Gründung als hARTware projekte
„Ohnehin sind die Grenzen zwischen bildender und Medienkunst heute viel durchlässiger als bei der Gründung des Vereins in den 1990er-Jahren“, sagt Inke Arns. „Medienkunst ist selbstverständlich geworden – auch dank der Arbeit des HMKV.“ Sie selbst hat die Gründung damals aus dem fernen Berlin miterlebt, lernte sie Iris Dressler und Hans D. Christ doch 1996 kennen – also genau in dem Jahr, in dem diese den HMKV gründeten. Ein Jahr später eröffnete in Karlsruhe das ZKM, das Zentrum für Kunst und Medien. In Sachen Medienkunst waren Dressler und Christ mit hARTware projekte, wie der Verein damals hieß, also sehr früh dabei. Die drei Großbuchstaben „ART“ in hARTware verweisen darauf, dass es bei der Arbeit des Vereins nicht um Computer-Hardware, sondern um Medienkunst ging.

Reservate der Sehnsucht
Gegründet wurde hARTware projekte im Künstlerhaus Dortmund, wo Hans Christ damals ein Atelier hatte. Ausstellungen zeigten sie an verschiedenen Orten. Darunter „Plan B – Kunst Raum Stadt“ – ein Parcours quer durch die Backstagezonen der Dortmunder Innenstadt mit Fotografien, Videoinstallationen und Objekten von französischen Künstlerinnen und Künstlern. Ab 2001 diente ein Lagergebäude in der Güntherstraße als Ausstellungs- und Konferenzraum. Auch im Kühlturm der ehemaligen Union-Brauerei war der Verein schon lange vor dessen Umbau zum Dortmunder U unterwegs. Die Ausstellung „Reservate der Sehnsucht“ stellte 1998 die Frage: Wie wollen wir leben? Dafür räumte das hARTware-Team den gröbsten Schutt in der Ruine beiseite und bedeckte eine komplette Etage mit echtem Rollrasen. Die Gäste picknickten und spielten Boule zwischen den Kunstwerken.

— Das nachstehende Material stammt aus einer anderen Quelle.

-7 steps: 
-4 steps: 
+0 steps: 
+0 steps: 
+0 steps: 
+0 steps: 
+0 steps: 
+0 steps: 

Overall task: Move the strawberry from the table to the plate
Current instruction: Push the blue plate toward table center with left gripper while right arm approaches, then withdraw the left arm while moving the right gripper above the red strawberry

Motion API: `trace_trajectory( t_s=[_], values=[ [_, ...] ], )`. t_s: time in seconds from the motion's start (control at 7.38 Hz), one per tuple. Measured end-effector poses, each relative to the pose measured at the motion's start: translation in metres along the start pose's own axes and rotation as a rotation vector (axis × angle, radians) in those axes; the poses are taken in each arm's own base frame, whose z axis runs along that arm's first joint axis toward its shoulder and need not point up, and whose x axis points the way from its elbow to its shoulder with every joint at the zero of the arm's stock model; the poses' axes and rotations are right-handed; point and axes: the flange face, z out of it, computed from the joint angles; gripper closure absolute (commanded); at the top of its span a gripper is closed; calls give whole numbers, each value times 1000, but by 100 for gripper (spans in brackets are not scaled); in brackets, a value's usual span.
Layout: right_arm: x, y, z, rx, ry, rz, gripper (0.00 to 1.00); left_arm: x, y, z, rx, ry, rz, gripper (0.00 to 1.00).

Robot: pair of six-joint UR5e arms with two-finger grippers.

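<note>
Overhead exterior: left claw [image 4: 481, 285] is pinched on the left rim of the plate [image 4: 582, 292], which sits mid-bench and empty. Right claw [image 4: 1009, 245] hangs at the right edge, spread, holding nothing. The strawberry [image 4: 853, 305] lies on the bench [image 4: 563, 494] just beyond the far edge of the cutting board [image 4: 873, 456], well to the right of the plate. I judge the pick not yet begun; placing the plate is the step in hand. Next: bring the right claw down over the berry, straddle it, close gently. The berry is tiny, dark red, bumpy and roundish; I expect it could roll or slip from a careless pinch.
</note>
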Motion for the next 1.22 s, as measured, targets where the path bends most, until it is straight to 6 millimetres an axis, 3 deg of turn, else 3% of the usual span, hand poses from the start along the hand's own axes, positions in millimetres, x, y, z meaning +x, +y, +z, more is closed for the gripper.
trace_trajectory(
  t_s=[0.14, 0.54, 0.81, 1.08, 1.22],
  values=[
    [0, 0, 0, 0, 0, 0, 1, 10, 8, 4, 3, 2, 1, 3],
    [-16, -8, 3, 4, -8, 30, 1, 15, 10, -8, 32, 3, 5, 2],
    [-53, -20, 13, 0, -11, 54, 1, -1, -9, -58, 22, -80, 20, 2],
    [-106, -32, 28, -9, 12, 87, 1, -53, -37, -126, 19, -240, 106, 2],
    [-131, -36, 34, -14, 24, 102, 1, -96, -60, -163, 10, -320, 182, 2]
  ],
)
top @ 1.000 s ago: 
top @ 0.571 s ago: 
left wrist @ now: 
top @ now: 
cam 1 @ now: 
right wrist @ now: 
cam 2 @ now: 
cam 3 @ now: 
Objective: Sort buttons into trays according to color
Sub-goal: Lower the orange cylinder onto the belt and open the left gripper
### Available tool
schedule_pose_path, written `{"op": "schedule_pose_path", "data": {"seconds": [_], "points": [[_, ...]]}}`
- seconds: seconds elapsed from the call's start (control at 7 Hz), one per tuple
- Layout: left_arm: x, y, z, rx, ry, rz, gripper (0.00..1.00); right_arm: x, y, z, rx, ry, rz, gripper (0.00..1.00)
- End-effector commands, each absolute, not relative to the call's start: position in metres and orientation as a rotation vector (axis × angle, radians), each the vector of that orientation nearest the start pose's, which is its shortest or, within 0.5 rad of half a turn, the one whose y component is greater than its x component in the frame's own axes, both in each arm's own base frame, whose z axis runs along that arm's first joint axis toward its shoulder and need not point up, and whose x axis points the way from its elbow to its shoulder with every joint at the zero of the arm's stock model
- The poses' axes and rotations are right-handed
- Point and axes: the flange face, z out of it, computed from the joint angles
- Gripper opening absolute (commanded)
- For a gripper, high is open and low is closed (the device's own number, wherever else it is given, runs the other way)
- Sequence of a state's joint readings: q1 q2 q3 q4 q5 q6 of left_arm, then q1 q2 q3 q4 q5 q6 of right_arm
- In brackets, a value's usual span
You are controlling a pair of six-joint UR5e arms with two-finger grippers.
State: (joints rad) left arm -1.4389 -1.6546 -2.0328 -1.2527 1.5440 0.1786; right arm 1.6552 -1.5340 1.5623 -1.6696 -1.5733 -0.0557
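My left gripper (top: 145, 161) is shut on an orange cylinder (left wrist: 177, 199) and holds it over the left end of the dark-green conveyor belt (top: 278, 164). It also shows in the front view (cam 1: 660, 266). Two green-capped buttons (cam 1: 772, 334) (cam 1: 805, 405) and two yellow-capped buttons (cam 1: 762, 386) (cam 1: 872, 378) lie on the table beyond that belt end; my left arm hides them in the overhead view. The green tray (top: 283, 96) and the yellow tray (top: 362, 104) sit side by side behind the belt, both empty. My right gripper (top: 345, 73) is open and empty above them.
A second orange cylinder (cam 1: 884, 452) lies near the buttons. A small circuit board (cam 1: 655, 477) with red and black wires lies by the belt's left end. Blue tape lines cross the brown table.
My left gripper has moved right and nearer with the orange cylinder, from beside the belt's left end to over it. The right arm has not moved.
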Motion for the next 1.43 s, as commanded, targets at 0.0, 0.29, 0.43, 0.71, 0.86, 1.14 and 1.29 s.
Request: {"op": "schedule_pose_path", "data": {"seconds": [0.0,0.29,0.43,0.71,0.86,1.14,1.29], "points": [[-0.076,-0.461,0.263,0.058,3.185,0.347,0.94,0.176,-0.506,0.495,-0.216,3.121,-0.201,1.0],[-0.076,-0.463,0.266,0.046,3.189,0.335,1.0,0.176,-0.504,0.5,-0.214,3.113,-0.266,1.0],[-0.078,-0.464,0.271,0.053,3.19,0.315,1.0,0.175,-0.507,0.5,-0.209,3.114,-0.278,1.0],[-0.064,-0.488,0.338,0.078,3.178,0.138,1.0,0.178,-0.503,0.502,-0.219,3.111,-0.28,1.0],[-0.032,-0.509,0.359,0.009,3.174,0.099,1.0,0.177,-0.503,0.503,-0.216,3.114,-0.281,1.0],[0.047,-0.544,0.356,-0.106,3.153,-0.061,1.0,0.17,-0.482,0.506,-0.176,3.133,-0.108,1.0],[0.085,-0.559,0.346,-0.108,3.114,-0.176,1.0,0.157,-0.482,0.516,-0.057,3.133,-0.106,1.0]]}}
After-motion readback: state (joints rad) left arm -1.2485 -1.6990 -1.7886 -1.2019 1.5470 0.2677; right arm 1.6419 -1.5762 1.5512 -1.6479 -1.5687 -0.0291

Alles neu: Räume, Leitung, Name
Ab 2003 zeigte hARTware seine Ausstellungen in der PHOENIX Halle, darunter 2004 „Expanded Cinema“ vom Londoner Filmkurator Mark Webber. Im selben Jahr erreichte Inke Arns ein Anruf aus Dortmund. „Ob ich mir vorstellen könnte, hARTware zu übernehmen – sie würden an den Württembergischen Kunstverein nach Stuttgart gehen. Meine erste Reaktion: Was? Ich soll weg aus Berlin? Aber weil Hans und Iris sehr überzeugend sind, und weil ich ihre Arbeit seit 1996 kannte und immer mit großem Interesse beobachtet habe, was hARTware denn so in Dortmund macht, dachte ich mir schließlich: Okay, guckste dir mal an, machste mal ein Jahr. Wenn ich die Geschichte heute erzähle, muss ich selbst lachen.“ Eine radikale Umbenennung wagte sie noch nicht, als sie vor nunmehr 21 Jahren zunächst die Künstlerische Leitung übernahm, war der Vereinsname doch so bekannt in der Stadt. Zumindest aber wurde aus hARTware projekte hartware medien kunst verein, alle Wörter klein und auseinandergeschrieben – kurz: HMKV.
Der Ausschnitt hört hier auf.